I'll look into this and send out a patch once I have something working.

	Thanks,
	Sören
--
To unsubscribe from this list: send the line "unsubscribe linux-pm" in
the body of a message to majordomo@vger.kernel.org
More majordomo info at  http://vger.kernel.org/majordomo-info.html
diff mbox

Patch

diff --git a/include/linux/time.h b/include/linux/time.h
index d5d229b2e5af..6ef10c0cb35a 100644
--- a/include/linux/time.h
+++ b/include/linux/time.h
@@ -127,6 +127,8 @@  extern void read_boot_clock(struct timespec *ts);
 extern int persistent_clock_is_local;
 extern int update_persistent_clock(struct timespec now);
 void timekeeping_init(void);
+void timekeeping_suspend(void);
+void timekeeping_resume(void);
 extern int timekeeping_suspended;
 
 unsigned long get_seconds(void);
diff --git a/kernel/power/hibernate.c b/kernel/power/hibernate.c
index fcc2611d3f14..a4e3375318a6 100644
--- a/kernel/power/hibernate.c
+++ b/kernel/power/hibernate.c
@@ -285,6 +285,8 @@  static int create_image(int platform_mode)
 	if (error || hibernation_test(TEST_CPUS))
 		goto Enable_cpus;
 
+	timekeeping_suspend();
+
 	local_irq_disable();
 
 	error = syscore_suspend();
@@ -316,6 +318,7 @@  static int create_image(int platform_mode)
 	syscore_resume();
 
  Enable_irqs:
+	timekeeping_resume();
 	local_irq_enable();
 
  Enable_cpus:
@@ -440,6 +443,8 @@  static int resume_target_kernel(bool platform_mode)
 	if (error)
 		goto Enable_cpus;
 
+	timekeeping_suspend();
+
 	local_irq_disable();
 
 	error = syscore_suspend();
@@ -474,6 +479,7 @@  static int resume_target_kernel(bool platform_mode)
 	syscore_resume();
 
  Enable_irqs:
+	timekeeping_resume();
 	local_irq_enable();
 
  Enable_cpus:
@@ -555,6 +561,8 @@  int hibernation_platform_enter(void)
 	if (error)
 		goto Platform_finish;
 
+	timekeeping_suspend();
+
 	local_irq_disable();
 	syscore_suspend();
 	if (pm_wakeup_pending()) {
@@ -568,6 +576,7 @@  int hibernation_platform_enter(void)
 
  Power_up:
 	syscore_resume();
+	timekeeping_resume();
 	local_irq_enable();
 	enable_nonboot_cpus();
 
diff --git a/kernel/power/suspend.c b/kernel/power/suspend.c
index ed35a4790afe..fcc47bae35d3 100644
--- a/kernel/power/suspend.c
+++ b/kernel/power/suspend.c
@@ -253,6 +253,8 @@  static int suspend_enter(suspend_state_t state, bool *wakeup)

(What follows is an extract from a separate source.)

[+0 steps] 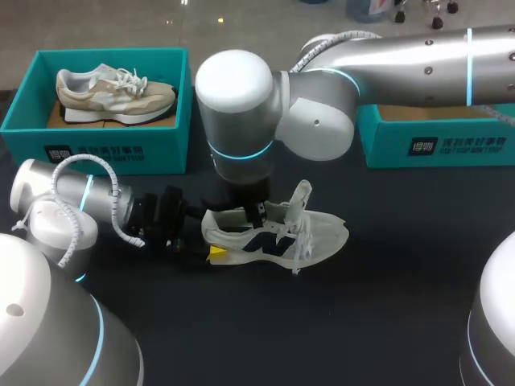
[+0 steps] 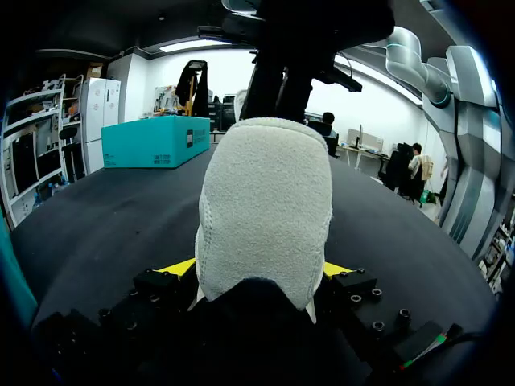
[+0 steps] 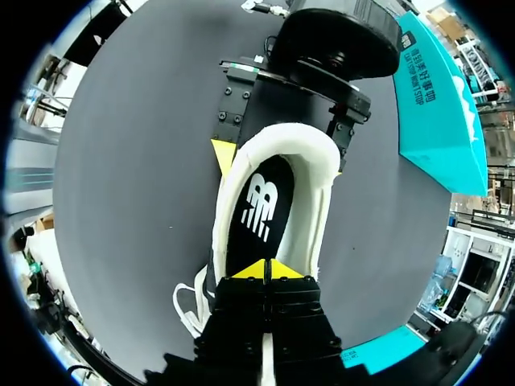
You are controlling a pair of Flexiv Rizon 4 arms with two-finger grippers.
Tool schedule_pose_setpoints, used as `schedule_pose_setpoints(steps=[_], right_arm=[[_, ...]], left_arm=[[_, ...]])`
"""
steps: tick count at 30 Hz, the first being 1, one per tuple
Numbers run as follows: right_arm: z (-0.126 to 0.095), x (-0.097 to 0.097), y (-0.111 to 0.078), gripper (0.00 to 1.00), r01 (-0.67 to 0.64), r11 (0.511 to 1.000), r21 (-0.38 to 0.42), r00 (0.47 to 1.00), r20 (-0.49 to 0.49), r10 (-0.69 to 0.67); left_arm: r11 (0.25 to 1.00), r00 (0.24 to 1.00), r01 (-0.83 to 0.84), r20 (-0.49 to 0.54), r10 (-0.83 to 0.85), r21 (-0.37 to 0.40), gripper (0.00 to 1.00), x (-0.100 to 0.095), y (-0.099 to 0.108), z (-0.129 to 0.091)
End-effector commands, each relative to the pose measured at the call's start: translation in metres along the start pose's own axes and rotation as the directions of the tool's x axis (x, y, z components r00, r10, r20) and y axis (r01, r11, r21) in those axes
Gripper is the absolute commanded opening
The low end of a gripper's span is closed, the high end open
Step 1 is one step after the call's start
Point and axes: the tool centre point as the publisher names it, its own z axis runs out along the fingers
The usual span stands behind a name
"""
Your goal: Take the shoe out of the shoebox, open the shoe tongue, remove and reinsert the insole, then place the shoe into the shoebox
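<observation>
A white mesh shoe (image 1: 278,237) lies on its side on the black table, toe to the right, tongue pulled up. My left gripper (image 1: 211,252) comes in from the left. In the left wrist view the heel (image 2: 265,209) sits between its yellow fingertips (image 2: 179,267), which press it from both sides. My right gripper (image 3: 268,270) hangs over the shoe's mouth with its tips shut together, just above the black insole (image 3: 256,213) lying inside the shoe. Whether the tips touch the insole is not visible.
A teal shoebox (image 1: 105,145) at the back left holds a beige and white shoe (image 1: 113,95). A second teal box (image 1: 434,141) stands at the back right, partly under my right arm (image 1: 322,88). Bare black tabletop lies in front of the shoe.
</observation>
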Motion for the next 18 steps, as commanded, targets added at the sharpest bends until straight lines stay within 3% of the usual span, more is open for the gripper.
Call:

 	if (error || suspend_test(TEST_CPUS))
 		goto Enable_cpus;
 
+	timekeeping_suspend();
+
 	arch_suspend_disable_irqs();
 	BUG_ON(!irqs_disabled());
 
@@ -270,6 +272,8 @@  static int suspend_enter(suspend_state_t state, bool *wakeup)
 		syscore_resume();
 	}
 
+	timekeeping_resume();
+
 	arch_suspend_enable_irqs();
 	BUG_ON(irqs_disabled());
 
diff --git a/kernel/time/timekeeping.c b/kernel/time/timekeeping.c
index 32d8d6aaedb8..96c14996da68 100644
--- a/kernel/time/timekeeping.c
+++ b/kernel/time/timekeeping.c
@@ -908,7 +908,7 @@  void timekeeping_inject_sleeptime(struct timespec *delta)

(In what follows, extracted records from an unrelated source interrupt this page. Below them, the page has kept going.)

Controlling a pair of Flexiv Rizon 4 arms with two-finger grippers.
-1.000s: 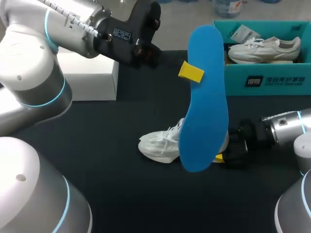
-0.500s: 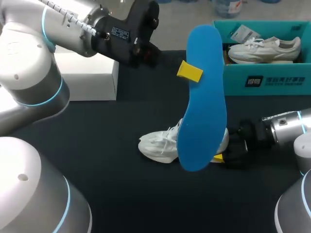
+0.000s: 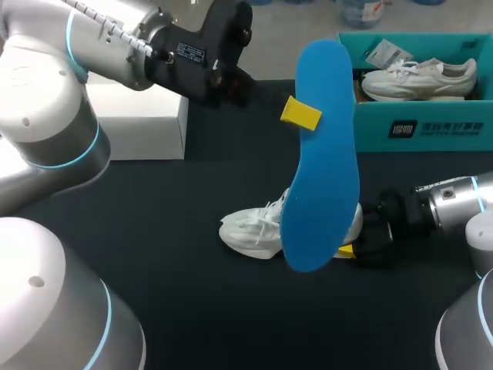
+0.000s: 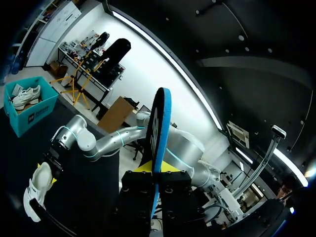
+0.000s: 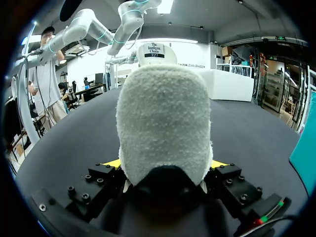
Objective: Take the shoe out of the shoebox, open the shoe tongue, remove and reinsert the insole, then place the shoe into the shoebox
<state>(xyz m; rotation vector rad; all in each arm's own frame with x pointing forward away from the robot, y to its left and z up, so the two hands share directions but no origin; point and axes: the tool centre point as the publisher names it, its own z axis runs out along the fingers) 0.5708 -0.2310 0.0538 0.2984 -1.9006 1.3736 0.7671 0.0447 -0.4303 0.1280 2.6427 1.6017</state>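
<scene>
A long blue insole (image 3: 323,154) is held up in the air over the table's middle, with my left gripper (image 3: 300,113) shut on its edge. In the left wrist view the insole (image 4: 159,128) stands edge-on between the fingers of the left gripper (image 4: 157,175). Under it a white shoe (image 3: 254,227) lies on the black table, its rear part hidden by the insole. My right gripper (image 3: 356,240) is shut on the shoe's heel. In the right wrist view the fleecy heel (image 5: 165,118) fills the space between the fingers of the right gripper (image 5: 165,165).
The teal shoebox (image 3: 431,127) stands at the back right with a second white shoe (image 3: 420,77) and a paper tag inside. A white box (image 3: 146,127) sits at the back left. Bare black table (image 3: 169,254) stretches in front of the shoe.
The insole and my left gripper have drifted very slightly to the left. The right arm and the shoe have stayed put.
</scene>
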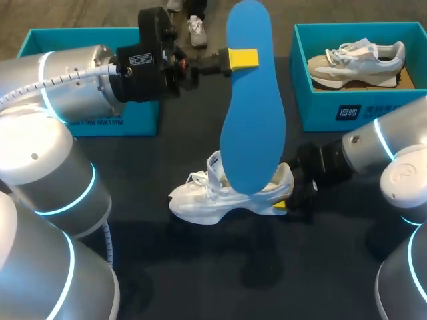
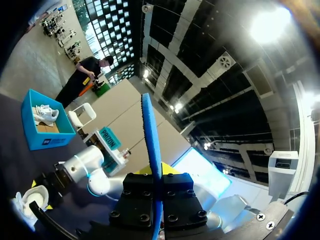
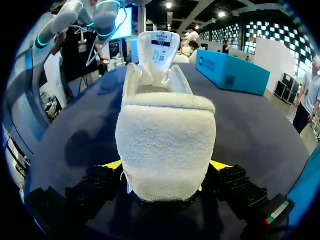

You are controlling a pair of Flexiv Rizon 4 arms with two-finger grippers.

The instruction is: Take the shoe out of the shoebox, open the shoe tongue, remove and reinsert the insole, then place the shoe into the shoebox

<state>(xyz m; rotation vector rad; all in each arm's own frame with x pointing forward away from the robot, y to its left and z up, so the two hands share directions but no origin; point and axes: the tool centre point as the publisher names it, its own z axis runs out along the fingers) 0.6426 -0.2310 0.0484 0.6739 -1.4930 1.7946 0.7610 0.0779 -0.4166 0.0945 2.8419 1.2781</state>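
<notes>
- A teal shoebox (image 1: pixel 40 41) stood at the far left of the dark surface (image 1: pixel 200 267), mostly hidden behind the left arm.
- The left claw (image 1: pixel 241 59) was raised above the middle of the surface and closed flat on the blue insole (image 1: pixel 253 133), near its narrower upper end. In the left wrist view the insole (image 2: pixel 151 145) ran edge-on out of the claw (image 2: pixel 157 192), pinched between the two fingers.
- The insole hung upright with its wider end down, over the shoe's opening in the head view. I could not tell whether it touched the shoe.
- I judged the insole light, thin and bendable. A pinch across its flat faces near one end would suit it, though the free end would probably sway and buckle if pushed hard.
- The white shoe (image 1: pixel 227 197) sat upright mid-surface, toe toward the left, outside both boxes, with its tongue pulled up.
- The right claw (image 1: pixel 283 203) gripped the shoe's heel. In the right wrist view its yellow tips pressed either side of the fleecy heel of the shoe (image 3: pixel 165 130), partly open around it.
- The shoe looked light, soft at the collar and firmer at the heel, so that was a sound place to brace it.
- A second teal shoebox (image 1: pixel 320 110) at the far right held another shoe (image 1: pixel 357 63).
</notes>
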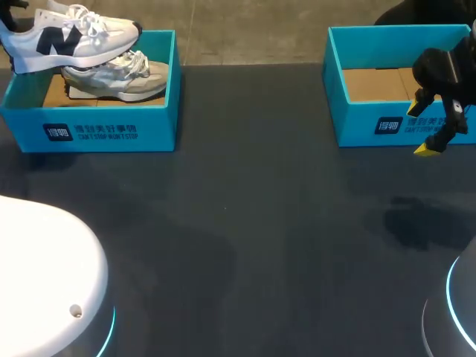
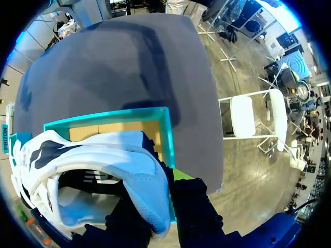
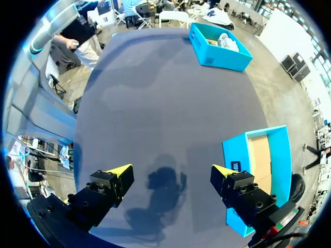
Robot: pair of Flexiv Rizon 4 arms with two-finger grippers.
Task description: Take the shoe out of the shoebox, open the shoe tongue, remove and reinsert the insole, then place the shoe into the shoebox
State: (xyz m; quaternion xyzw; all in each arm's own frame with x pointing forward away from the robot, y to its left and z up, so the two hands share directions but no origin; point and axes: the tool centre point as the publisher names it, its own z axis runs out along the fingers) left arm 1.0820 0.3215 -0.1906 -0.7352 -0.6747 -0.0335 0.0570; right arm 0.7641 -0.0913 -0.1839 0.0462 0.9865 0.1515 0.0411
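The left gripper [image 2: 163, 212] is clamped on the heel end of a white shoe [image 1: 74, 33] with a dark side mark, holding it in the air just above the left shoebox [image 1: 111, 130] at the far left of the dark surface [image 1: 260, 223]. A second, grey shoe [image 1: 119, 78] lies inside that box on its cardboard floor, directly under the raised one. In the left wrist view, the white shoe [image 2: 103, 165] fills the space between the black fingers, with the box's teal rim [image 2: 168, 134] beneath it. At the far right, the right gripper [image 1: 422, 129] hangs with its yellow-tipped fingers spread wide and holding nothing, just in front of the right shoebox [image 1: 387, 123], which shows only bare cardboard inside.
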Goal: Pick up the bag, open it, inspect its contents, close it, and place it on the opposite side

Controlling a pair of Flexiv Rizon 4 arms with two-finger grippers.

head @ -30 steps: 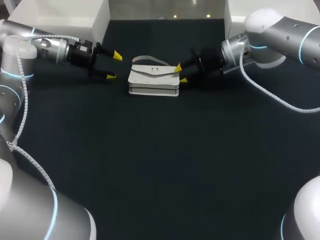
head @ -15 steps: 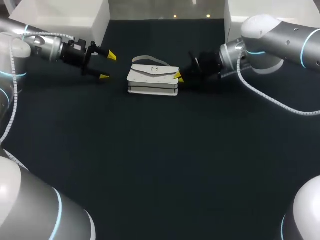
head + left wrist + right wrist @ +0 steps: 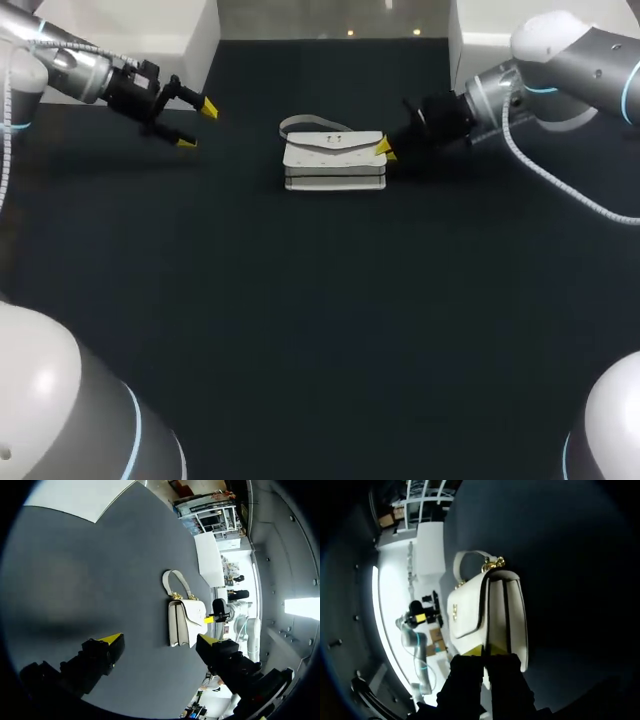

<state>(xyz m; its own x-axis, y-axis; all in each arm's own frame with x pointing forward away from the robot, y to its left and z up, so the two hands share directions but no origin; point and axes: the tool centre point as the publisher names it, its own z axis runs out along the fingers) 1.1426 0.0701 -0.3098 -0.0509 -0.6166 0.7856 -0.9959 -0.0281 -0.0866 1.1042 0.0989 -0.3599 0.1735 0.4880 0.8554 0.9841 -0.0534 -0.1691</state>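
Our right gripper (image 3: 386, 150) pinches an end of the white bag (image 3: 333, 160); our left gripper (image 3: 197, 125) hovers open, well apart.

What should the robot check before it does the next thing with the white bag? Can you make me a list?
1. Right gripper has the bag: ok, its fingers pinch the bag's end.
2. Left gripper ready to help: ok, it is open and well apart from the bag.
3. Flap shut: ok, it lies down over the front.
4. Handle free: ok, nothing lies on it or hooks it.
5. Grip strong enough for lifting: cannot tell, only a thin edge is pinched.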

  * xtime/wall_to_monotonic/jiffies/etc are
  * still managed by arch specific suspend/resume code.
  */
-static void timekeeping_resume(void)
+void timekeeping_resume(void)
 {
 	struct timekeeper *tk = &timekeeper;
 	struct clocksource *clock = tk->clock;
@@ -986,7 +986,7 @@  static void timekeeping_resume(void)
 	hrtimers_resume();
 }
 
-static int timekeeping_suspend(void)
+void timekeeping_suspend(void)
 {
 	struct timekeeper *tk = &timekeeper;
 	unsigned long flags;
@@ -1035,24 +1035,8 @@  static int timekeeping_suspend(void)

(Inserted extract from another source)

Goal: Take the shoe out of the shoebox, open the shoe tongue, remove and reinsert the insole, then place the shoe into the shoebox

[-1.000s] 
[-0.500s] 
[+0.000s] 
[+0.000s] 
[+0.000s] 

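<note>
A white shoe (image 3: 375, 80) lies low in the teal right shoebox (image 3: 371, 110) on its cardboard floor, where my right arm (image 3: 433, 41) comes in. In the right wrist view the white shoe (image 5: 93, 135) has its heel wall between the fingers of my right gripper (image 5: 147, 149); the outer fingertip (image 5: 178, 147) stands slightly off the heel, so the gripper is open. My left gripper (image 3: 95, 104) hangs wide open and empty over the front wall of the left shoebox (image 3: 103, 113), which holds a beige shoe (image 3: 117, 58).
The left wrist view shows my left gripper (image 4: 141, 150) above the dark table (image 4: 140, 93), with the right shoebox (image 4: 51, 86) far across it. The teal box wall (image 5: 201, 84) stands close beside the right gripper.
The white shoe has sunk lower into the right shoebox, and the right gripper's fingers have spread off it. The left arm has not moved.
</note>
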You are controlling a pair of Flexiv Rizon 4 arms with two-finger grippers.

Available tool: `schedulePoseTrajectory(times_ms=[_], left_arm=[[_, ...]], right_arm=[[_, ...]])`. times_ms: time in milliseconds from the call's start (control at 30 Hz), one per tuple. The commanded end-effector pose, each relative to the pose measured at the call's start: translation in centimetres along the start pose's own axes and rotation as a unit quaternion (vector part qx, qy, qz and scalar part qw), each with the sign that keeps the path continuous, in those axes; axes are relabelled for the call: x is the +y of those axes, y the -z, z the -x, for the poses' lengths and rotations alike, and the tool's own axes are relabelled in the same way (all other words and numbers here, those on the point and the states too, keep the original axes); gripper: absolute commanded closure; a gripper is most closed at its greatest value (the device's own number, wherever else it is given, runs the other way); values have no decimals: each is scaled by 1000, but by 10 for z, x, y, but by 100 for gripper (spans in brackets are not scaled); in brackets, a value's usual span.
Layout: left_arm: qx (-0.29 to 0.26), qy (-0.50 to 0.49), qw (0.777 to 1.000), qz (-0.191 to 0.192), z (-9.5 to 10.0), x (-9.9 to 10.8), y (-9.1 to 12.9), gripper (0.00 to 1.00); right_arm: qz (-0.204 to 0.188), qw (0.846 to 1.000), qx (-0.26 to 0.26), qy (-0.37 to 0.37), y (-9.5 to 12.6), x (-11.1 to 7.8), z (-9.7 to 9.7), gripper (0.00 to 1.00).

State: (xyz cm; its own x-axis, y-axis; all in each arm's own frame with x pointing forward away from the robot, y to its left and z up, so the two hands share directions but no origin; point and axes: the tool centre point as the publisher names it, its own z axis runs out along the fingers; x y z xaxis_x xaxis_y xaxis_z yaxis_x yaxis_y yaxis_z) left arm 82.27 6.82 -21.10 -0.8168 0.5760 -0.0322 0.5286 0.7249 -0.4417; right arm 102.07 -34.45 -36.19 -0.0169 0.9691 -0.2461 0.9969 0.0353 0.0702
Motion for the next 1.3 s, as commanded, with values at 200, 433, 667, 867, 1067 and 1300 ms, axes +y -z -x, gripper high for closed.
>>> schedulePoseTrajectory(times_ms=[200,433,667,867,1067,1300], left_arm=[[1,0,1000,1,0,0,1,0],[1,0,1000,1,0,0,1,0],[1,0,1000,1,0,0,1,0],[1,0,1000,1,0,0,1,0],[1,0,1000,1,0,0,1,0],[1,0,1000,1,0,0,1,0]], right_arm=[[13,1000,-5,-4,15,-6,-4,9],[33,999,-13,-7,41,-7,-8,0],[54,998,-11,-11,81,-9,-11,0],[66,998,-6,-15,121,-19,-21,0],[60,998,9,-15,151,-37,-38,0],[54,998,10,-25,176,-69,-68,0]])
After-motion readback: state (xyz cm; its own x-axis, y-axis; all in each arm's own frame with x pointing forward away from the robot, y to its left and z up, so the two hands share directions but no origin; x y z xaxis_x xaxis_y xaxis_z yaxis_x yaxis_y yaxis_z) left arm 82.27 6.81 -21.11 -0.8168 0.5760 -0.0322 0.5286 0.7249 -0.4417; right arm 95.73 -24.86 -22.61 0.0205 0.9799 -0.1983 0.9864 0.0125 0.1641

 	clockevents_notify(CLOCK_EVT_NOTIFY_SUSPEND, NULL);
 	clocksource_suspend();
 	clockevents_suspend();
-
-	return 0;
-}
-
-/* sysfs resume/suspend bits for timekeeping */
-static struct syscore_ops timekeeping_syscore_ops = {
-	.resume		= timekeeping_resume,
-	.suspend	= timekeeping_suspend,
-};
-
-static int __init timekeeping_init_ops(void)
-{
-	register_syscore_ops(&timekeeping_syscore_ops);
-	return 0;
 }
 
-device_initcall(timekeeping_init_ops);
-
 /*
  * If the error is already larger, we look ahead even further
  * to compensate for late or lost adjustments.